1. Very little of this product was needed as it was applied to boots and elbows only.
2. It was not applied to the inside of the ducts.
3. It is sealed-up in the ceiling which is air(sound)-tight.
The use of this product and flexduct made a huge improvement in the amount of sound transmitted into the rooms upstairs even before the ceiling was drywalled. With the open ceiling and existing ductwork you could clearly hear a radio playing in the rooms directly upstairs, after I was done the ductwork and before insulation and drywall you needed to put your head right to the register and you could faintly hear it.
I hope this helps.
Rob
Tom Kay 05-03-07, 04:05 PM Hi Rob;
Thanks for the detail. It sounds like something I'll have to look at. Canadian Tire wouldn't try to kill us, would they?
I'd be interested to hear the sound results in my application too.
Cheers, Tom.
Hey Rob,
Chilliwack is close enough! Cant wait to see your update. Yes I have been following the threads you mentioned and have learned alot from reading them and many other posts. This site is truly amazing and everyone is great. Im still a couple of months away before i even start building. I've passed the overwhelmed stage and now seem to understand most everything i read on here.
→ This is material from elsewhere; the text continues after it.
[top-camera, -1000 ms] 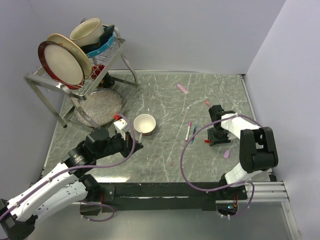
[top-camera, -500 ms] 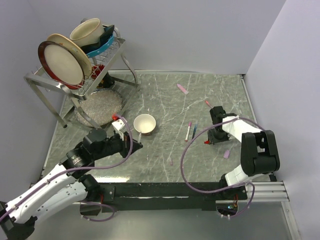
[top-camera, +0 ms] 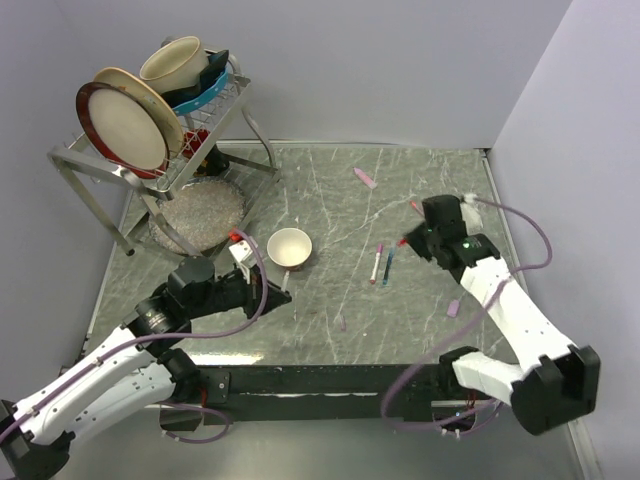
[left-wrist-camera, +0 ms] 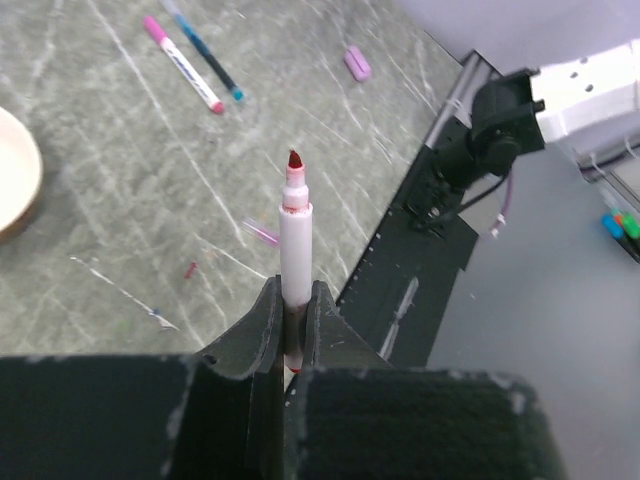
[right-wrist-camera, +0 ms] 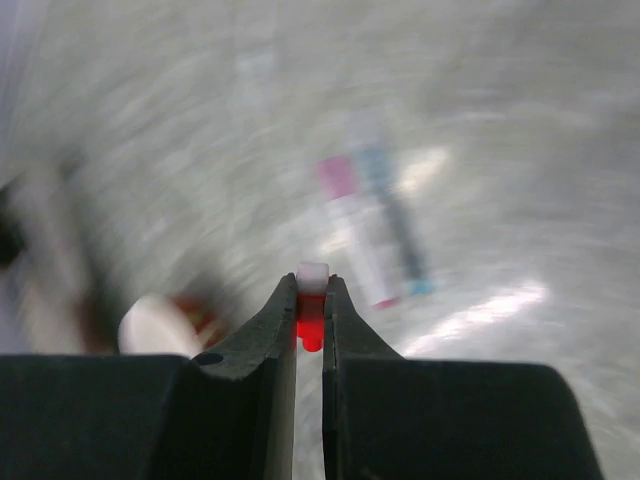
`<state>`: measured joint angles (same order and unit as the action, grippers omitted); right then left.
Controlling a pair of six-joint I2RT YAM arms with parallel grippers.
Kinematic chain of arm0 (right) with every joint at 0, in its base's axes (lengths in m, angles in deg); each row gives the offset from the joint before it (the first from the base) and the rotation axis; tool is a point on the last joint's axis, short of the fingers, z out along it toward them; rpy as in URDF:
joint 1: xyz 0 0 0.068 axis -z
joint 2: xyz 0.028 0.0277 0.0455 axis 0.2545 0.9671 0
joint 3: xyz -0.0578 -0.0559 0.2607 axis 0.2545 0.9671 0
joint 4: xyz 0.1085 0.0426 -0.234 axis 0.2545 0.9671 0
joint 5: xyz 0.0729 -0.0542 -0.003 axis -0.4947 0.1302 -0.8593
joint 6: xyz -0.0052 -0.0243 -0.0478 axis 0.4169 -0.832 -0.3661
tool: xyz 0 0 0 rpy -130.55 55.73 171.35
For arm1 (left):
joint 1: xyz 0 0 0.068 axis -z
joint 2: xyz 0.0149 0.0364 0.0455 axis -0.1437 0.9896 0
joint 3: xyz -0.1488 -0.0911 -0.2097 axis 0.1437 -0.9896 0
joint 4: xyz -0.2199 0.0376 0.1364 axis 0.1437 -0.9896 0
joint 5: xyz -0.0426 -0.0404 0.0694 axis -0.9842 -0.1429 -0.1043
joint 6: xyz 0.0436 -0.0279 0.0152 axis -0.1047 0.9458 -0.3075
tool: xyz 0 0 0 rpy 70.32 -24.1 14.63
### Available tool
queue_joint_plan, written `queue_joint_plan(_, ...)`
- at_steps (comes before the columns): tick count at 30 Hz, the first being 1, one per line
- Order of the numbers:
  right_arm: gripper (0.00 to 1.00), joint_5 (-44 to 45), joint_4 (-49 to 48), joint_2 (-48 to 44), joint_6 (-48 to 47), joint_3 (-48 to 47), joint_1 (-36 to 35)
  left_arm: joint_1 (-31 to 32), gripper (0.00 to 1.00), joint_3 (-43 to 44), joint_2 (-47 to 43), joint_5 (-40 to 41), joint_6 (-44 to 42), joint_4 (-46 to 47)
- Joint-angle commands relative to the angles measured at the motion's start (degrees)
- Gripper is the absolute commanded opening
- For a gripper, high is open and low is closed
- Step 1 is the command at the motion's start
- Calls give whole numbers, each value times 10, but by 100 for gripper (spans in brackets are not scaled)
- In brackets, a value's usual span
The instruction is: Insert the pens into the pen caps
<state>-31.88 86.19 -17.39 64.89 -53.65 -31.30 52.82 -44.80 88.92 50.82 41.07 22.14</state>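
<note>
My left gripper (left-wrist-camera: 295, 296) is shut on the lower end of a white pen (left-wrist-camera: 295, 235) whose red tip points away from the wrist. In the top view this gripper (top-camera: 268, 291) hovers just below the small bowl. My right gripper (right-wrist-camera: 311, 290) is shut on a tiny red pen cap (right-wrist-camera: 312, 312). It hangs above the table at the right (top-camera: 408, 241), with the cap (top-camera: 402, 242) facing left. A pink-ended pen (top-camera: 376, 263) and a blue pen (top-camera: 388, 265) lie side by side between the arms. They show in the left wrist view too, the pink one (left-wrist-camera: 182, 62) beside the blue pen (left-wrist-camera: 209, 64).
A cream bowl (top-camera: 289, 247) stands left of centre. A dish rack (top-camera: 150, 150) with plates and a cup fills the back left, a glass dish (top-camera: 200, 210) under it. Loose caps: lilac (top-camera: 454, 308), pink (top-camera: 365, 178), a small pink (top-camera: 415, 206).
My right gripper has shut on the red cap, lifted it off the table and swung back and left. The left gripper with its pen has edged slightly right.
</note>
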Motion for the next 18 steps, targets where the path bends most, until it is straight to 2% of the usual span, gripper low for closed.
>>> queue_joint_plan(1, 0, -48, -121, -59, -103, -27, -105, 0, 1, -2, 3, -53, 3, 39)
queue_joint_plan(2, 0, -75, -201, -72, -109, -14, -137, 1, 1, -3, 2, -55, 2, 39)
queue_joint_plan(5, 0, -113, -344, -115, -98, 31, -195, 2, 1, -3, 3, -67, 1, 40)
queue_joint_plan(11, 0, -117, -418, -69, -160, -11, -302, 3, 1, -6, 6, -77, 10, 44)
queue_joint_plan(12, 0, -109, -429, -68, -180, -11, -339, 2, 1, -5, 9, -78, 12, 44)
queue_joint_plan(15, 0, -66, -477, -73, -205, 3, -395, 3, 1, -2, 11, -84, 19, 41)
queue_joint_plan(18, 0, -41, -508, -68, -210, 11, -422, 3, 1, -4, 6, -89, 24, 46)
However, I will definitely be trying to pick your brain as I get more ideas, hopefully not to the point where I severely annoy you! :p
GO CANUCKS GO hopefully we pull it off tonight!
Sunny
Hi Minhas,
I'm still here! I actually live in Chilliwack but that's close enough to be called a Vancouverite. I keep plugging away at the room and have done quite a bit since my last update but I had to make a choice between updating this thread and getting the room done ........ so the thread suffers. The last few evenings have been spent watching the Canucks though.
If you're planning your first HT room you've come to the right place. There is a wealth of knowledge here. I suggest finding threads that interest you and appeal to your taste and subscribing to them if you haven't already been doing that. A few great suggestions are: SandmanX, Swithey, Chinadog, EBR, Zinema, Ronnie_Jackson to name a few. These guys are all very helpful and friendly and have great rooms.
This is my second HT Room, I sold my house right after finishing the first so I could build a bigger and more elaborate one. I've learned alot along the way and don't mind passing it on. I can probably tell you where to get most anything you need to build a great HT Room and much of it is available local, you just need to know where to look. I just ordered my GOM fabric.
MY room is now functional and I will try to get a few minutes in the next few days to update this thread.
Good luck with the build and if you have any questions don't hesitate to ask.